- _EXERCISE_
For this exercise, write out the full listing that follows exactly and skip its pictures.
######
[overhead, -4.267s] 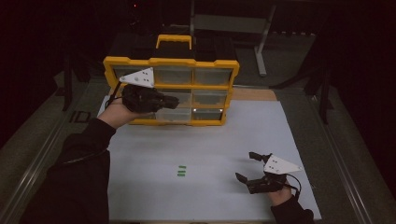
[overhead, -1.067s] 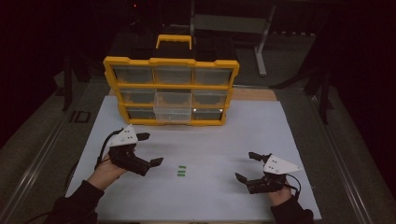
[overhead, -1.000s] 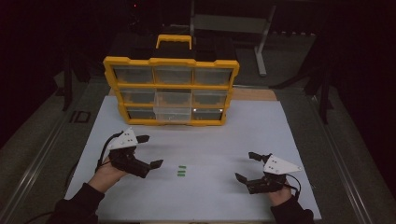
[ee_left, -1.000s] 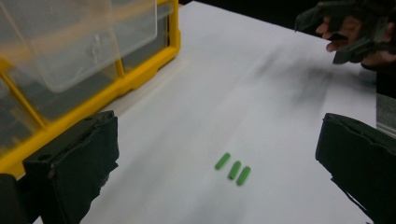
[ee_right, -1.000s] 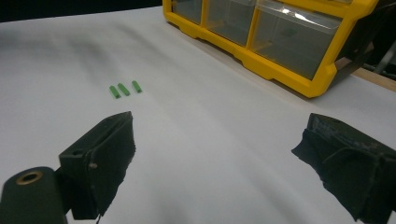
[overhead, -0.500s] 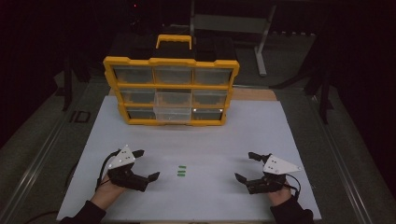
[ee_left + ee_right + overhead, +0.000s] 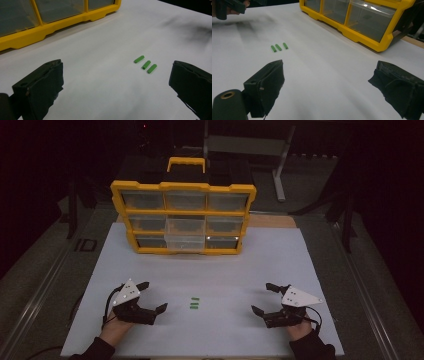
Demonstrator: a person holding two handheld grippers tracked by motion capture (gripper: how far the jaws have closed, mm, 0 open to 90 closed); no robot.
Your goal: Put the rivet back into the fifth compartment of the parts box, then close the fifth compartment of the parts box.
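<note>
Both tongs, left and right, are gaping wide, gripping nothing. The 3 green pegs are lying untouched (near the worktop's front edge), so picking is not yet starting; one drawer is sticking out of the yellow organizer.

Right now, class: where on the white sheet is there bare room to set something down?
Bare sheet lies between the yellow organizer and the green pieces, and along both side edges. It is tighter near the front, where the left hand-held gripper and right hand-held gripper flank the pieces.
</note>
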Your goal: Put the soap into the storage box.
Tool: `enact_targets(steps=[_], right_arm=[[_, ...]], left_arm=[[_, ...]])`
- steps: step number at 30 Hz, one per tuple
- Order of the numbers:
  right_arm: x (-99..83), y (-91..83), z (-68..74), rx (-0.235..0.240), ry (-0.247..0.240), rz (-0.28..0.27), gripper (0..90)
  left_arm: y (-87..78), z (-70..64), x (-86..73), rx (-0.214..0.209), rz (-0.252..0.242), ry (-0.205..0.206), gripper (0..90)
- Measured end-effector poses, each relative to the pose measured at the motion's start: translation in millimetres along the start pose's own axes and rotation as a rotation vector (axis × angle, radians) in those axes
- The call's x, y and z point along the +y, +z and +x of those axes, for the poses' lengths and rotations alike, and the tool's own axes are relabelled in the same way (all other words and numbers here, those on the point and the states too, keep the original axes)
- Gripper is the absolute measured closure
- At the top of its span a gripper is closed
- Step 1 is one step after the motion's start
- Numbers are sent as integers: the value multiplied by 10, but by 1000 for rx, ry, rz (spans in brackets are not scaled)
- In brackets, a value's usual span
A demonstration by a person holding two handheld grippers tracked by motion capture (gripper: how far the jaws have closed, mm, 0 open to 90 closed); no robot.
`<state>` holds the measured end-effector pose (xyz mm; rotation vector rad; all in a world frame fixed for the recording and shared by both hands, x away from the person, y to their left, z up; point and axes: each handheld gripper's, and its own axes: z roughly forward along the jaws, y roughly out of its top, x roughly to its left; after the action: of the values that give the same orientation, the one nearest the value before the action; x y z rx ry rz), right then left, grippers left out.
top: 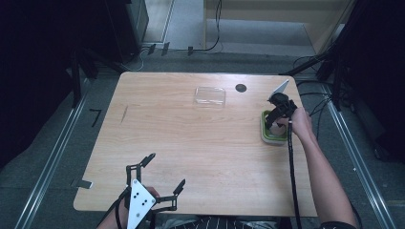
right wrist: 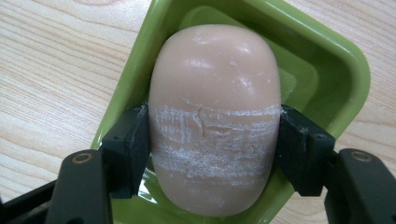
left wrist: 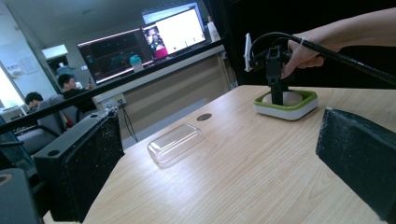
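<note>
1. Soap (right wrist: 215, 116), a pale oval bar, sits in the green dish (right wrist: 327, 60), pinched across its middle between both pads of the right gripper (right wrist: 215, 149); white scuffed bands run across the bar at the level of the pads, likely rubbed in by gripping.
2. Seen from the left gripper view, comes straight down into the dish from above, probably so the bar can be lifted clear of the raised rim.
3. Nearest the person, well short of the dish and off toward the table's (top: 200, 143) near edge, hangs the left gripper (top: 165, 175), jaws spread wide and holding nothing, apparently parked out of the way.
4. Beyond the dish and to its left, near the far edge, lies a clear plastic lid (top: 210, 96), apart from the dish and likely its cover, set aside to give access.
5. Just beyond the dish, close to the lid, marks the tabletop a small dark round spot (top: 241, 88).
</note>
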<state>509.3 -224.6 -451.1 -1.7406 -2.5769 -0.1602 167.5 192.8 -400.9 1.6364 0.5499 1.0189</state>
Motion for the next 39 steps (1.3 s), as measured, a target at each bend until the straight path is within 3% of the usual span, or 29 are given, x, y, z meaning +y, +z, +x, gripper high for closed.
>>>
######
- _EXPECTED OUTPUT_
[overhead, -4.267s] 
[overhead, -1.067s] 
[overhead, -1.000s] 
[ee_left, -1.000s] 
[ee_right, -1.000s] 
[overhead, -0.500s] 
[ee_left + ee_right + overhead, +0.000s] 
Demonstrator: a person holding two handheld grippers tracked by motion capture (gripper: how far the jaws have closed, mm, 0 open to 90 closed); no robot.
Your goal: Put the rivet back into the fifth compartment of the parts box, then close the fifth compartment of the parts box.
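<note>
Both tongs, left and right, are gaping wide, gripping nothing. The 3 green pegs are lying untouched (near the worktop's front edge), so picking is not yet starting; one drawer is sticking out of the yellow organizer.

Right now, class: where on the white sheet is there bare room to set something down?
Bare sheet lies between the yellow organizer and the green pieces, and along both side edges. It is tighter near the front, where the left hand-held gripper and right hand-held gripper flank the pieces.
</note>
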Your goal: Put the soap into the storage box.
Tool: `enact_targets(steps=[_], right_arm=[[_, ...]], left_arm=[[_, ...]])`
- steps: step number at 30 Hz, one per tuple
- Order of the numbers:
  right_arm: x (-99..83), y (-91..83), z (-68..74), rx (-0.235..0.240), ry (-0.247..0.240), rz (-0.28..0.27), gripper (0..90)
  left_arm: y (-87..78), z (-70..64), x (-86..73), rx (-0.214..0.209), rz (-0.252..0.242), ry (-0.205..0.206), gripper (0..90)
- Measured end-effector poses, each relative to the pose measured at the motion's start: translation in millimetres along the start pose's own axes and rotation as a rotation vector (axis × angle, radians) in those axes
- The call's x, y and z point along the +y, +z and +x of those axes, for the poses' lengths and rotations alike, and the tool's own axes are relabelled in the same way (all other words and numbers here, those on the point and the states too, keep the original axes)
- Gripper is the absolute measured closure
- At the top of its span a gripper is closed
- Step 1 is one step after the motion's start
- Numbers are sent as integers: the value multiplied by 10, but by 1000 for rx, ry, rz (spans in brackets are not scaled)
- In brackets, a value's usual span
A demonstration by a person holding two handheld grippers tracked by motion capture (gripper: how far the jaws have closed, mm, 0 open to 90 closed); no robot.
`<state>` holds the measured end-effector pose (xyz mm; rotation vector rad; all in a world frame fixed for the recording and shared by both hands, x away from the person, y to their left, z up; point and axes: each handheld gripper's, and its own axes: z roughly forward along the jaws, y roughly out of its top, x roughly to its left; after the action: of the values that give the same orientation, the one nearest the value before the action; x y z rx ry rz), right then left, grippers left out.
top: 
right wrist: 
left wrist: 
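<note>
1. Soap (right wrist: 215, 116), a pale oval bar, sits in the green dish (right wrist: 327, 60), pinched across its middle between both pads of the right gripper (right wrist: 215, 149); white scuffed bands run across the bar at the level of the pads, likely rubbed in by gripping.
2. Seen from the left gripper view, comes straight down into the dish from above, probably so the bar can be lifted clear of the raised rim.
3. Nearest the person, well short of the dish and off toward the table's (top: 200, 143) near edge, hangs the left gripper (top: 165, 175), jaws spread wide and holding nothing, apparently parked out of the way.
4. Beyond the dish and to its left, near the far edge, lies a clear plastic lid (top: 210, 96), apart from the dish and likely its cover, set aside to give access.
5. Just beyond the dish, close to the lid, marks the tabletop a small dark round spot (top: 241, 88).
</note>
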<state>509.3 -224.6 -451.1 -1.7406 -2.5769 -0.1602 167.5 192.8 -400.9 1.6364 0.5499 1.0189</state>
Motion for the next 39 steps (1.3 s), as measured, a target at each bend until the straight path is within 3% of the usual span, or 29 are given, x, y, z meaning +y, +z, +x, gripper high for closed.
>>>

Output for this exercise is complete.